# WHAT YOU ARE ASKED TO DO:
From the first line of the data below, repeat each line exactly until you reach the line with "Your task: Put"; include that line too.

# PROVIDED DATA:
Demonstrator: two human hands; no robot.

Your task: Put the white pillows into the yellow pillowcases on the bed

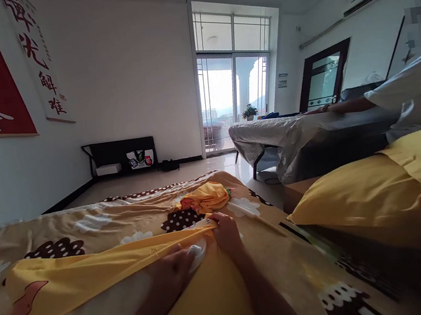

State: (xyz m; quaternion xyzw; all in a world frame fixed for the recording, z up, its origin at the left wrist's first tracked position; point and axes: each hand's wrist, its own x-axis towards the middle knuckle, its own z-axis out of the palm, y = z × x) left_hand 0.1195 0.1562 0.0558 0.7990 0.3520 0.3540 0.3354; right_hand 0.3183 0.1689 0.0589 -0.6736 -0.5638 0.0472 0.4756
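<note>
The yellow cover [92,263] lies in the lower middle of the frame, its opening spread towards me, with a white pad [112,297] showing inside. My left hand [174,268] is in that opening, fingers curled around a white corner of the pad. My right hand [226,232], just beside it but apart, pinches the cover's edge near the frame's centre. Underneath is a brown patterned sheet [261,236]; a crumpled orange-yellow cloth [211,197] lies on it just beyond my right hand. A plump yellow pillow [358,195] sits at the right, below another person [414,84].
</note>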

# SOLUTION FOR THIS EXERCISE:
Demonstrator: two human hands; no robot.

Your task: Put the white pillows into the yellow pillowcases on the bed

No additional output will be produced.